As promised, here is a passage from Hayek’s Road to Serfdom (pp. 34-35) elucidating the meaning of “planning.” It is only by ignoring or misconstruing Hayek’s discussion of the different significations that the word “planning” can have that central banking can be confused with central planning.
‘Planning’ owes its popularity largely to the fact that everybody desires, of course, that we should handle our common problems as rationally as possible and that, in so doing, we should use as much foresight as we can command. In this sense everybody who is not a complete fatalist is a planner, every political act is (or ought to be) an act of planning, and there can be differences only between good and bad, between wise and foresighted and foolish and shortsighted planning. An economist, whose whole task is the study of how men actually do and how they might plan their affairs, is the last person who could object to planning in the general sense. But it is not in this sense that our enthusiasts for a planned society now employ this term, nor merely in this sense that we must plan if we want the distribution of income or wealth to conform to some particular standard. According to the modrn planners, and for their purpsoses, it is not sufficient to design the most rational permanent framework within which to the various activities would be conducted by differeent persons according to their individual plans. This liberal plan, according to them, is no plan — and it is indeed, not a plan designed to satisfy particular views about who should have what. What our planners demand is a central direction of all economic activity according to a single plan [my emphasis], laying down how the resources of society should be ‘consciously directed’ to serve particular ends in a definite way [my emphasis].

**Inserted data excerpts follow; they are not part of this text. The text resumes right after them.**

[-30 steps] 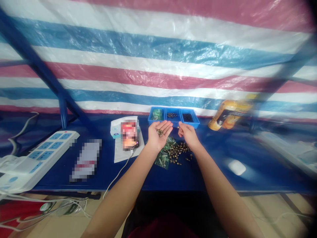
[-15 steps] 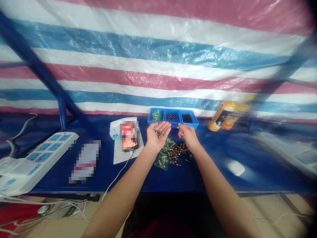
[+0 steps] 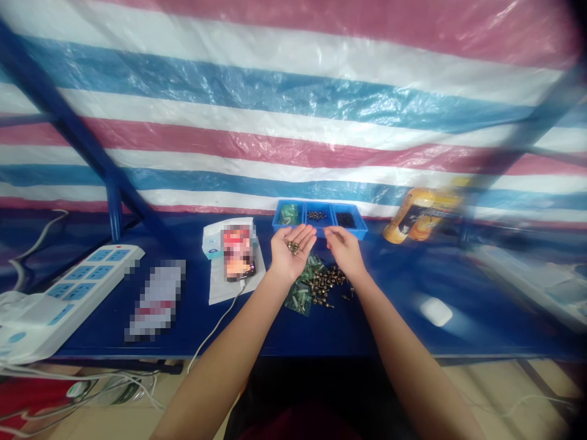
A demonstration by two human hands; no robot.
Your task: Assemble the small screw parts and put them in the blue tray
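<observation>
The left hand (image 3: 288,253) is held flat and open, palm up, with a few small gold bits (image 3: 292,247) lying in it. The right hand (image 3: 343,250) is just beside it, near the blue tray (image 3: 360,232). Its fingertips (image 3: 331,231) are pinched together, but I cannot tell if a bit is between them. The tray has some green, gold and black bits in its three boxes, so a little looks done. A big pile of gold bits (image 3: 326,282) and green bits (image 3: 300,294) lies on the table (image 3: 367,330) under the hands, so a lot looks left.
</observation>
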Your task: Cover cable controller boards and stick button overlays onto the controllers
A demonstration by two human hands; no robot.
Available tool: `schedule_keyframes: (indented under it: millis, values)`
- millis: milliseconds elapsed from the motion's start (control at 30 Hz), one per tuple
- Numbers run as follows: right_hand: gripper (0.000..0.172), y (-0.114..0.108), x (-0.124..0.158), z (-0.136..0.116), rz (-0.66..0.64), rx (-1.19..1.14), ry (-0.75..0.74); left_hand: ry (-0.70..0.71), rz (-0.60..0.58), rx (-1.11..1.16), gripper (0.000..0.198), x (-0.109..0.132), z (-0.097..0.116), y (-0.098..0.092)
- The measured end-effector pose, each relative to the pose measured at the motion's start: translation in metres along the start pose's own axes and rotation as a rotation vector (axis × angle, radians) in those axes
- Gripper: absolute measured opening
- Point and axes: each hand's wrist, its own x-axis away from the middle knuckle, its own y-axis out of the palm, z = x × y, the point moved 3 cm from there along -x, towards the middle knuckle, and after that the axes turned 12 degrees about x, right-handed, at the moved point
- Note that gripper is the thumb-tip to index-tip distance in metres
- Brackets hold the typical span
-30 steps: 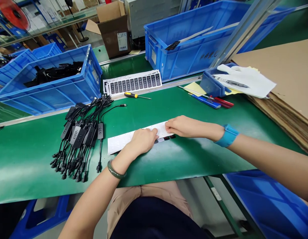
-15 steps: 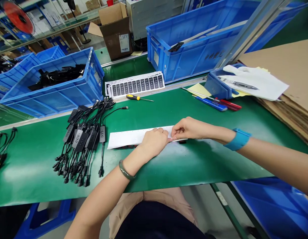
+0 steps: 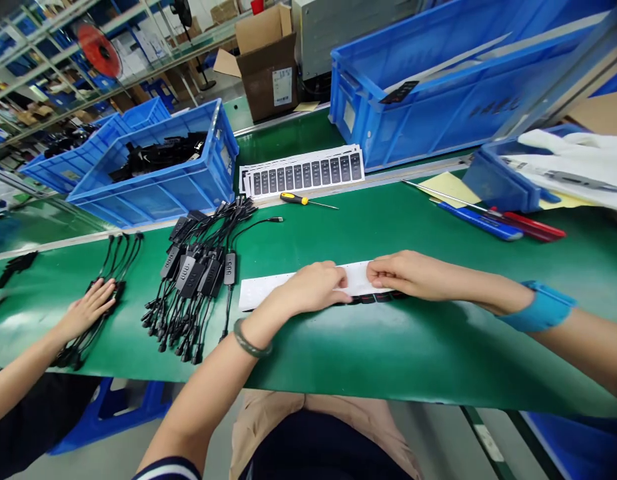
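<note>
White strip: it lies lengthwise on the green bench point(image 3: 368, 363), in front of the person; along its near edge a row of dark pieces point(image 3: 373, 299) is showing.
Left hand: this hand point(image 3: 313, 288) rests over the white strip point(image 3: 266, 289), with the thumb and the fingers apart.
Right hand: this hand point(image 3: 408, 275) touches the strip with curled fingers, just beside the left one; if they pinch it, I cannot tell.
Black cables: a pile point(image 3: 193, 273) with small boxes lies to the left of the strip.
Screwdriver: a yellow and black one point(image 3: 294, 199) lies beyond the strip, near the printed sheets point(image 3: 308, 173).
Co-worker: one hand point(image 3: 91, 305) is on other black cables point(image 3: 121, 257), at far left.
</note>
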Motion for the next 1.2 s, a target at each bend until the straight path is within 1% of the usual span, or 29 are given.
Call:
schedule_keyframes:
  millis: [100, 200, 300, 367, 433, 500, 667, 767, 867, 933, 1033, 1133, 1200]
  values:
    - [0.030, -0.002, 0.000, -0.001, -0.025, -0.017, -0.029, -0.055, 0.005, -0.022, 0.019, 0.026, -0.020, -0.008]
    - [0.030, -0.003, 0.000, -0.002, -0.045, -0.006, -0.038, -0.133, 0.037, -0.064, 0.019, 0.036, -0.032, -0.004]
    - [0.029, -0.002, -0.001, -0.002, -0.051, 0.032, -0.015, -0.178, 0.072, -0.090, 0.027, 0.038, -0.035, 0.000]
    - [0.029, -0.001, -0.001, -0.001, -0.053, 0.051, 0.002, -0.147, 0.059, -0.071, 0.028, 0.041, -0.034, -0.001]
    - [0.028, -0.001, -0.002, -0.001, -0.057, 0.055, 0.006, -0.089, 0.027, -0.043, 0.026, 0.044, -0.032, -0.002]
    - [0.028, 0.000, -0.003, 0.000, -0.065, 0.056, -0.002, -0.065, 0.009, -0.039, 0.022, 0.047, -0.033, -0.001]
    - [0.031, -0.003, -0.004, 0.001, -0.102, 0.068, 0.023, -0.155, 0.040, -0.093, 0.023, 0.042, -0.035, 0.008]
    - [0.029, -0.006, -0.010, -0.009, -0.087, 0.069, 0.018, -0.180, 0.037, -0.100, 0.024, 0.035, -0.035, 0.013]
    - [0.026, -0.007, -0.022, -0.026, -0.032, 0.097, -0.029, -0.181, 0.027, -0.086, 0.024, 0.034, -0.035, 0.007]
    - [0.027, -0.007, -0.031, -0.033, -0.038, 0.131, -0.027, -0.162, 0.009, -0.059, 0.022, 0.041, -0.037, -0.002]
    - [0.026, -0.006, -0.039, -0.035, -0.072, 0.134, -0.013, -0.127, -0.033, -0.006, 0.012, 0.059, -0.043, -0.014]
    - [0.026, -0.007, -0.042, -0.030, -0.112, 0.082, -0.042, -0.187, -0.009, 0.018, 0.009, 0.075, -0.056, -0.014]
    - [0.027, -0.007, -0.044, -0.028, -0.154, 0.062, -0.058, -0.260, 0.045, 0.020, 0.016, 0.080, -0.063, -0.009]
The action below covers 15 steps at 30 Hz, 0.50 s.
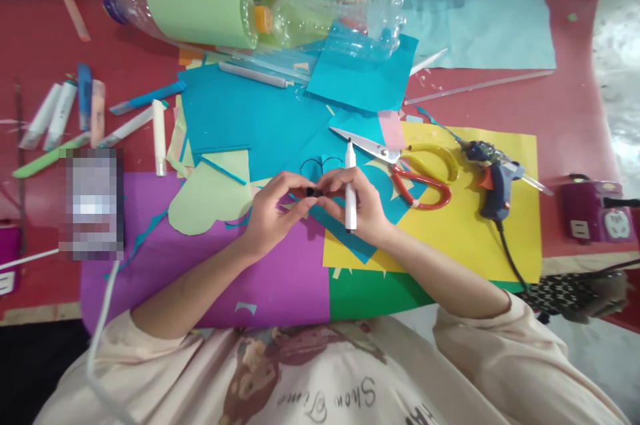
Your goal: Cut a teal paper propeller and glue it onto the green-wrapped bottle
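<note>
Fingers of the left hand (pixel 273 212) and right hand (pixel 367 208) are pinched together on a small dark piece (pixel 312 192), the two sets of fingertips almost meeting around it. The piece looks black or nearly so, and tiny next to the fingertips; they cover much of it, so its full outline cannot be told. It is held above the middle of the tabletop (pixel 570 115), over cut blue paper (pixel 361 248).

The right hand also carries a marker (pixel 351 202), which lies across its fingers: a slim, smooth white barrel, dark at both ends, with its narrow end pointing away from the wearer. Just beyond the fingertips, two thin dark arcs curve side by side over the blue. Near the marker lie open scissors (pixel 367 144) with one yellow and one red handle loop. A heart-like light green cutout (pixel 213 202) lies left of the left hand.
</note>
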### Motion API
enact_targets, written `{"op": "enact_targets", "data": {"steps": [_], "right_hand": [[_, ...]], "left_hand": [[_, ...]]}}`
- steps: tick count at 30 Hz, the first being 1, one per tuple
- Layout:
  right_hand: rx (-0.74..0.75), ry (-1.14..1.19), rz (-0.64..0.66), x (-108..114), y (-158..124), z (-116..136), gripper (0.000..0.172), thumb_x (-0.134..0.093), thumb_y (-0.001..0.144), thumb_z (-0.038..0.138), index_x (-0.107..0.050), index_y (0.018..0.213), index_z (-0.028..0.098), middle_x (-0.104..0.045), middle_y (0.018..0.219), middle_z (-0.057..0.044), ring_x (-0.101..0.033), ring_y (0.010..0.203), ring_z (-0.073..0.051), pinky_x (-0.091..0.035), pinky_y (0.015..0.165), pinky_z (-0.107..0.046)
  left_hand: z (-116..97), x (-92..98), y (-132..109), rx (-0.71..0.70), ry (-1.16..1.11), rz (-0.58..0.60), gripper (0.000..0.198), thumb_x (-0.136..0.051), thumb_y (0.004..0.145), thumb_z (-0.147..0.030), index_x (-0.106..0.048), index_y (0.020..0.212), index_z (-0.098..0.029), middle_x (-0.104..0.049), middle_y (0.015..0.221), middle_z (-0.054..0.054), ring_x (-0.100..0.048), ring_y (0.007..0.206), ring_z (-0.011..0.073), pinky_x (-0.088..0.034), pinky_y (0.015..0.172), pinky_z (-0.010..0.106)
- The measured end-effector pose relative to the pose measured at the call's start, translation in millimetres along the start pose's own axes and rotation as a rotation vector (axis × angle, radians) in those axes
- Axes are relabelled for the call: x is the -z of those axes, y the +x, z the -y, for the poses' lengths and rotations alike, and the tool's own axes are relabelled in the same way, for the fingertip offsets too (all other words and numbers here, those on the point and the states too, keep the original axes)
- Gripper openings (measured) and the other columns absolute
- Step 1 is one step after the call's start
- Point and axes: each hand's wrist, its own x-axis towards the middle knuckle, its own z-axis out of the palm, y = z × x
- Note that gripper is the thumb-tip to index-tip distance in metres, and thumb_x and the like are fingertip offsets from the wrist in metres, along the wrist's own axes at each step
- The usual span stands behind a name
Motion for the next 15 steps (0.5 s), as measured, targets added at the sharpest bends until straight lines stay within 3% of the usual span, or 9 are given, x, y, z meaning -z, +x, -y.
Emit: {"op": "enact_targets", "data": {"steps": [5,9,15], "right_hand": [[-0.091,0.223,-0.084,12,3,6,0.039,-0.059,0.084,0.062,-0.055,0.095,0.024,-0.068,0.077,-0.001,-0.064,0.058,-0.014,-0.051,0.056,-0.029],[-0.231,0.372,-0.158,20,11,11,0.036,-0.049,0.085,0.061,-0.052,0.089,0.025,-0.056,0.057,0.005,-0.051,0.042,-0.012,-0.043,0.043,-0.026],[-0.332,0.4,-0.062,20,14,9,0.031,-0.058,0.077,0.054,-0.049,0.075,0.024,-0.047,0.049,0.008,-0.042,0.038,-0.01,-0.038,0.039,-0.024]], "left_hand": [[-1,2.4,0,0.073,-0.051,0.003,0.029,-0.058,0.091,-0.047,-0.063,0.095,-0.018,-0.074,0.09,0.006,-0.07,0.081,0.0137,-0.057,0.075,0.025],[0,6.1,4,0.034,-0.001,-0.017,0.029,-0.061,0.089,-0.046,-0.068,0.094,-0.018,-0.073,0.085,0.004,-0.068,0.076,0.0133,-0.055,0.073,0.025],[1,8.5,7,0.039,0.013,-0.01,0.038,-0.061,0.086,-0.055,-0.072,0.092,-0.019,-0.071,0.086,0.006,-0.065,0.078,0.0153,-0.054,0.07,0.027]]}}
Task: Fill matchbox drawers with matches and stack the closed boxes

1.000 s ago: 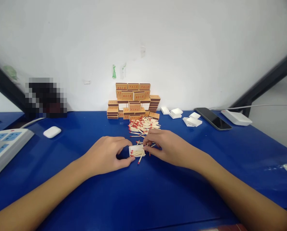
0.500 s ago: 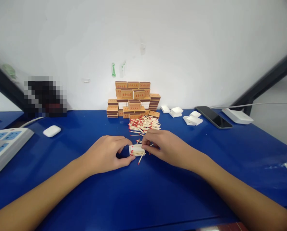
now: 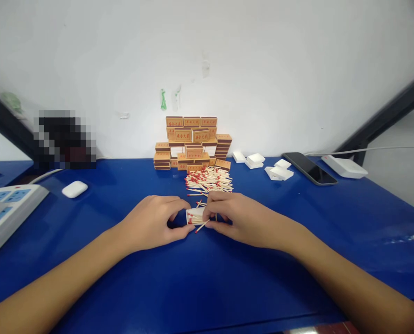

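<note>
On the blue tabletop lies a small white matchbox tray [image 3: 197, 211] with several red-tipped matches inside. My left hand [image 3: 158, 222] grips its left end between thumb and forefinger. At the right end, my right hand [image 3: 232, 215] is closed, fingertips over the tray, pinching the pale end of a loose match [image 3: 201, 227]. That match slants out past the tray's front edge, red tip toward me. My right fingers hide the tray's right end. Just behind is a heap of red-headed matches [image 3: 212, 180], a few strays lying between it and the tray.
Stacked orange-brown matchboxes [image 3: 193, 148] stand against the wall. White trays [image 3: 279, 173] lie to the right, near a dark phone [image 3: 310, 168] and a white box [image 3: 344, 166]. At the left are a white earbud case [image 3: 74, 189] and a power strip [image 3: 15, 218].
My right hand has come slightly lower and closer to the tray's right end. The slanting match has swung its red tip left and up. My left hand holds still.
</note>
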`<control>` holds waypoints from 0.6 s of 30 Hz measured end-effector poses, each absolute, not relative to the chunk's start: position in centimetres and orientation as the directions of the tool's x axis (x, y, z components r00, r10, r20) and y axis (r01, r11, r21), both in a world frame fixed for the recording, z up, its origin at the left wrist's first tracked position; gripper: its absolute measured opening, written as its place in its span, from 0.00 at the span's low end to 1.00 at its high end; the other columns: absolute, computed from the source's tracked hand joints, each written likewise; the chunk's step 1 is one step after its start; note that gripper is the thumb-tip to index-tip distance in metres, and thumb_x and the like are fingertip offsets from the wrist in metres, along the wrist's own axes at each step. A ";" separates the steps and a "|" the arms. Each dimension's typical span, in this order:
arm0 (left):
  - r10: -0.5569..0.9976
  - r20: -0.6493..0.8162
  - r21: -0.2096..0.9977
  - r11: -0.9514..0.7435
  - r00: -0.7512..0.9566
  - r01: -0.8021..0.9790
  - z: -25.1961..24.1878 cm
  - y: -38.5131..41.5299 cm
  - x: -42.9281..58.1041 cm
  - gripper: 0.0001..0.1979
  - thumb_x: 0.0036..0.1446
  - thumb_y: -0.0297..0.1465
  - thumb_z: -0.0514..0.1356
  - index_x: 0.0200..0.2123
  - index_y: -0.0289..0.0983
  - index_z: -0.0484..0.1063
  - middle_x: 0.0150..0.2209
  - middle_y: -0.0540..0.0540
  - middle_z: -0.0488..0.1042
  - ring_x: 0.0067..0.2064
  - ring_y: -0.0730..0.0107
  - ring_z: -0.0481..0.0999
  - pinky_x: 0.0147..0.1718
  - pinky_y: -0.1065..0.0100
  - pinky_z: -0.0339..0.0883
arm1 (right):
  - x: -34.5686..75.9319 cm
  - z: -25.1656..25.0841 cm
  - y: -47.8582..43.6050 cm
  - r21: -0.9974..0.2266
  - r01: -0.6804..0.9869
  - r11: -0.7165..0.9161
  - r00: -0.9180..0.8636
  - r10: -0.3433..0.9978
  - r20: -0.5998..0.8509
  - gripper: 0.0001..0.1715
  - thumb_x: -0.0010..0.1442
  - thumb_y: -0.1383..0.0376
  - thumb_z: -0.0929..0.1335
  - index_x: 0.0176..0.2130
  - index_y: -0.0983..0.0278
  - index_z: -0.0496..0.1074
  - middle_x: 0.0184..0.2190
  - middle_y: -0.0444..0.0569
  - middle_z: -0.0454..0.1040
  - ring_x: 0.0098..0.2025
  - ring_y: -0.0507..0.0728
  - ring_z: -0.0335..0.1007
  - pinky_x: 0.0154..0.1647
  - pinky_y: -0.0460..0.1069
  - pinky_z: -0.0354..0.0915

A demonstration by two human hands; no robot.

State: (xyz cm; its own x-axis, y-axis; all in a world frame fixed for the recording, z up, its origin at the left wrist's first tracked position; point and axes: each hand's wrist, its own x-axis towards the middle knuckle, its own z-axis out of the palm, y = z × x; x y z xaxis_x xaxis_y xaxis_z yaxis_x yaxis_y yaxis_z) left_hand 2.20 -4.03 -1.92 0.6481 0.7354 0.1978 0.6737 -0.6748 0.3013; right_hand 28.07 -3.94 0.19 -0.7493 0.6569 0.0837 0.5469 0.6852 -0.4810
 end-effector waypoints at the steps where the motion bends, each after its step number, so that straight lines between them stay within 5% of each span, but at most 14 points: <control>1: 0.734 0.200 0.300 -0.676 0.649 0.673 -1.9 -4.0 2.2 0.14 0.62 0.40 0.65 0.46 0.39 0.80 0.28 0.52 0.73 0.27 0.71 0.71 0.28 0.68 0.59 | 28.0 0.2 -3.9 -0.484 0.547 0.683 -0.749 0.658 0.081 0.05 0.69 0.70 0.70 0.41 0.63 0.79 0.41 0.48 0.75 0.38 0.53 0.70 0.39 0.49 0.63; 18: 0.740 0.183 0.288 -0.670 0.647 0.685 -1.8 -4.1 2.3 0.15 0.63 0.40 0.65 0.49 0.40 0.80 0.30 0.52 0.75 0.28 0.71 0.73 0.28 0.68 0.61 | 26.8 -1.1 -4.0 -0.542 0.568 0.619 -0.643 0.745 0.177 0.05 0.67 0.70 0.70 0.39 0.64 0.78 0.37 0.47 0.73 0.37 0.53 0.69 0.38 0.48 0.62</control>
State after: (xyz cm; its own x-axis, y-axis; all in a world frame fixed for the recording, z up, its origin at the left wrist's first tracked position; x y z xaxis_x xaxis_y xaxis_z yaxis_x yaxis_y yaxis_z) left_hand 2.27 -4.09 -1.76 0.6473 0.7400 0.1827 0.6846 -0.6698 0.2877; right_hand 26.81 -4.03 -1.08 -0.6431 0.7452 0.1766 0.5682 0.6189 -0.5424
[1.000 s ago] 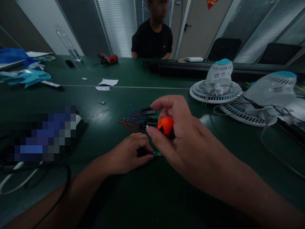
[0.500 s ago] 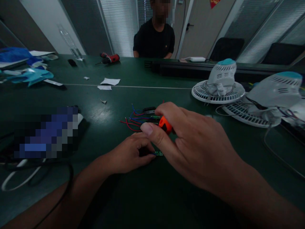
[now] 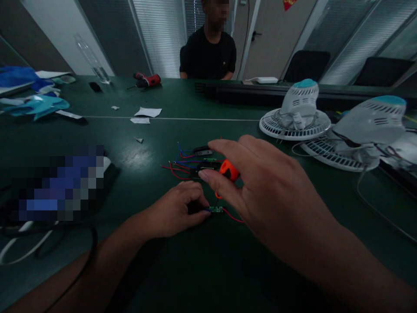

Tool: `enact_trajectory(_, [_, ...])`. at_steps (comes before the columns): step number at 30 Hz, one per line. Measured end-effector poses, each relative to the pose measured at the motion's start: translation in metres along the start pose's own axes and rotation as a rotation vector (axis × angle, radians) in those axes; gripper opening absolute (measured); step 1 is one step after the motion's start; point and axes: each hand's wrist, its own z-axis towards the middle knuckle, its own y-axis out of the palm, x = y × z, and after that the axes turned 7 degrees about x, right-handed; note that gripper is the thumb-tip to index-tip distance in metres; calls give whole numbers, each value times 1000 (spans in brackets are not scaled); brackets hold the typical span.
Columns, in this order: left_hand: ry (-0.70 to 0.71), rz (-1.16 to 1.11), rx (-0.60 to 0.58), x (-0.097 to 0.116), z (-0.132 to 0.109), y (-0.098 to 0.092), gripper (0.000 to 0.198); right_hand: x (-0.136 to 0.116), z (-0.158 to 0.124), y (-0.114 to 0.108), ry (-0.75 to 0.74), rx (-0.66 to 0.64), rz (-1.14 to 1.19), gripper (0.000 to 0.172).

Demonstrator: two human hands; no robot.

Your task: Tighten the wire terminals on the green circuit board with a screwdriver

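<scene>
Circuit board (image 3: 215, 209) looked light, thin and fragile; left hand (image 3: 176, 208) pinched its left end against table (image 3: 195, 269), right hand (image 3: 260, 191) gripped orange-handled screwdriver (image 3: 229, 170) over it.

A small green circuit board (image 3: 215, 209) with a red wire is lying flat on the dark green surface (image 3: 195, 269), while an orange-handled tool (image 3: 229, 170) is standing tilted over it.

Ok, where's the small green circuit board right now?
Head view, centre: the green circuit board lies on the table, pinched at the left hand fingertips.
</scene>
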Motion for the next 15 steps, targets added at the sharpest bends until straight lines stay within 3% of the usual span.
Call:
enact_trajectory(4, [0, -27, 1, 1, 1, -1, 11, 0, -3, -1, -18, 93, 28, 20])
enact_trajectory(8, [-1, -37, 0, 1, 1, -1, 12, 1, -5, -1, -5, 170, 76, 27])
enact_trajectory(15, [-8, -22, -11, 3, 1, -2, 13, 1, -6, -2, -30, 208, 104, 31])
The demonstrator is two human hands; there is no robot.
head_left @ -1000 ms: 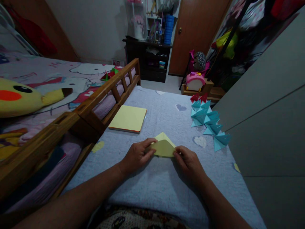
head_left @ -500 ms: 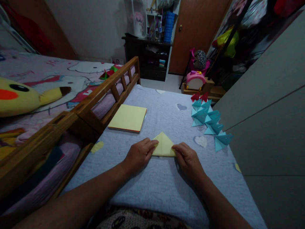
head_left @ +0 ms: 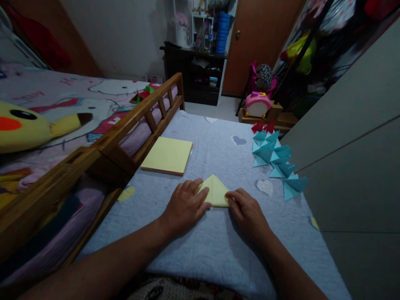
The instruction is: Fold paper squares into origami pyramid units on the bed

The dispute between the modern planners and their opponents is, therefore, not a dispute on whether we ought to choose intelligently between the various possible organizations of society; it is not a dispute on whether we ought to employ foresight and systematic thinking in planning our common affairs. It is a dispute about what is the best way of so doing. The question is whether for this purpose it is better that the holder of coercive power should confine himself in general to creating conditions under which the knowledge and initiative of individuals are given the best scope so that they [Hayek’s emphasis] can plan most successfully; or whether a rational utilization of our resources requires central [Hayek’s emphasis] direction and organization of all our activities according some consciously constructed ‘blueprint‘ [my emphasis]. The socialists of all parties have appropriated the term ‘planning’ for planning of the latter type, and it is now generally accepted in this sense. But though this is meant to suggest that this is the onlyrational way of handling our affairs, it does not, of course, prove this. It remains the point on which the planners and the liberals disagree.